Importing bulk data into Amazon Personalize with a dataset import job
After you have formatted your input data (see Preparing training data for Amazon Personalize) and completed Creating a schema and a dataset, you are ready to import your bulk data with a dataset import job. A dataset import job is a bulk import tool that populates a dataset with data from Amazon S3.
To import data from Amazon S3, your CSV files must be in an Amazon S3 bucket and you must give Amazon Personalize permission to access to your Amazon S3 resources:
-
For information about uploading files to Amazon S3, see Uploading Files and Folders by Using Drag and Drop
in the Amazon Simple Storage Service User Guide. -
For information about giving Amazon Personalize access to your files in Amazon S3, see Giving Amazon Personalize access to Amazon S3 resources.
If you use Amazon Key Management Service (Amazon KMS) for encryption, you must grant Amazon Personalize and your Amazon Personalize IAM service role permission to use your key. For more information, see Giving Amazon Personalize permission to use your Amazon KMS key.

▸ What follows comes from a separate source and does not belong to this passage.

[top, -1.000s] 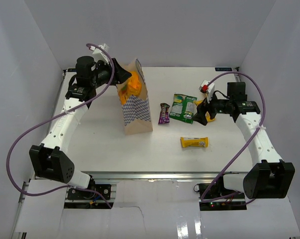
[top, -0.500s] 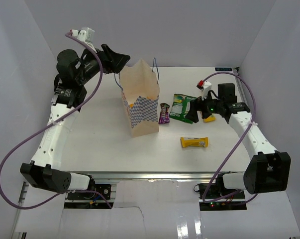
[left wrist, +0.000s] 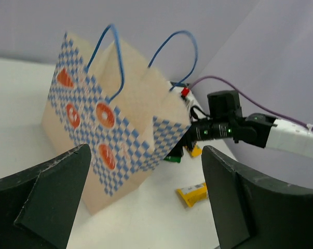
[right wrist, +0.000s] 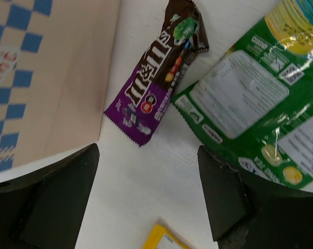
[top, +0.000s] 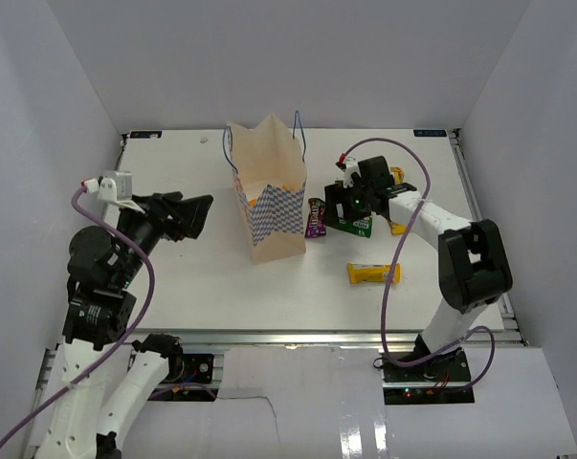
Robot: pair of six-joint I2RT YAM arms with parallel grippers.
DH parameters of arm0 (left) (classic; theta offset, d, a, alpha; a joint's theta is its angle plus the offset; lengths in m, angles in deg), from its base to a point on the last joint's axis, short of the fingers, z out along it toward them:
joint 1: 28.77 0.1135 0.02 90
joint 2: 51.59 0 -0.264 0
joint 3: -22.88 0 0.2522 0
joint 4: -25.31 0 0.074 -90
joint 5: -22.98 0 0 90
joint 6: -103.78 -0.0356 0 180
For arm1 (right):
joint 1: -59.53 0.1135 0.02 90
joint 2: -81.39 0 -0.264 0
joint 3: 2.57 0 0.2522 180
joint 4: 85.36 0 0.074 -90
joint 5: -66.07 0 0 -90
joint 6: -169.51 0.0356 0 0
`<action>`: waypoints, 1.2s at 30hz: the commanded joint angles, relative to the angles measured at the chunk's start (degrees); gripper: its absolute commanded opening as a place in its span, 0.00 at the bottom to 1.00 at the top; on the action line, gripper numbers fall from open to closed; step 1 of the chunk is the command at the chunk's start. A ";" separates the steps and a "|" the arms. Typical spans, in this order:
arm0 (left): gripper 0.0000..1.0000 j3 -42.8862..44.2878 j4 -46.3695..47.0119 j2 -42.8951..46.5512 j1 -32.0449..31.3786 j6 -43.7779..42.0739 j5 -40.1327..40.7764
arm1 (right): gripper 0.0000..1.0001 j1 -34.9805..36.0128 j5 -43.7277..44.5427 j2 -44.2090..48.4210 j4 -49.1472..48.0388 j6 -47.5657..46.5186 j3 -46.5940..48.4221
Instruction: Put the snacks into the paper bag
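**Left arm backs off the bag, right one goes snack hunting**

So the left gripper is wide apart with nothing in it. A second ago it was right at the mouth of the paper bag with the orange packet, and half a second ago it had lifted up behind the bag's left side. Now it has swung down toward the near-left of the table, well apart from the bag, with its fingers pointing level at the bag's side. The arm behind it is folded up, its elbow raised toward the overhead camera.

The bag was squashed over a second ago. It's upright now with both blue handles standing, and a bit of orange shows inside its mouth.

The right gripper is also apart and holding nothing. It has slid left from the far side of the green pouch and now hangs facing down over bare table, just below the purple bar and the pouch's left corner. The bag wall is close on its left. Its forearm reaches back-left from the near-right base.

The purple bar lies just right of the bag, touching the pouch's edge. The yellow bar sits alone nearer the front.
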 commanded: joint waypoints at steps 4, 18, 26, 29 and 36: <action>0.98 -11.77 -8.70 11.46 -0.19 9.96 7.89 | 0.80 2.26 2.99 -10.23 -4.17 3.20 9.91; 0.98 -18.46 -12.40 16.04 -0.19 14.28 8.34 | 0.72 4.45 7.64 -23.68 -4.44 4.35 17.92; 0.98 -22.15 -12.13 17.97 -0.19 16.30 7.81 | 0.53 4.72 17.23 -22.11 -3.91 1.71 11.17; 0.98 -22.94 -11.87 18.76 -0.19 16.65 7.63 | 0.40 4.28 16.36 -19.47 -5.14 0.92 8.69; 0.98 -24.87 -10.20 18.76 -0.19 16.56 5.52 | 0.18 1.12 6.62 -8.58 -6.02 -3.38 9.30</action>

You can create a dataset import job using the Amazon Personalize console, Amazon Command Line Interface (Amazon CLI), or Amazon SDKs. If you previously created a dataset import job for a dataset, you can use a new dataset import job to add to or replace the existing bulk data. For more information, see Updating data in datasets after training.
After you import your data, you are ready to create domain recommenders (for Domain dataset groups) or custom resources (for Custom dataset group) to train a model on your data. You use these resources to generate recommendations. For more information, see Domain recommenders in Amazon Personalize or Custom resources for training and deploying Amazon Personalize models.
Topics
Import modes
If you already created an import job for the dataset, you can configure how Amazon Personalize adds your new records. To do this, you specify
an import mode for your dataset import job. If you haven't imported bulk records, the Import mode field is not available in the
console and you can only specify FULL
in the
CreateDatasetImportJob
API operation. The default
is a full replacement.
-
To overwrite all existing bulk data in your dataset, choose Replace existing data in the Amazon Personalize console or specify
FULL
in the CreateDatasetImportJob API operation. This doesn't replace data you imported individually, including events recorded in real time. -
To append the records to the existing data in your dataset, choose Add to existing data or specify
INCREMENTAL
in theCreateDatasetImportJob
API operation. Amazon Personalize replaces any record with the same ID with the new one.Note
To append data to an Item interactions dataset or Action interactions dataset with a dataset import job, you must have at minimum 1000 new item interaction or action interaction records.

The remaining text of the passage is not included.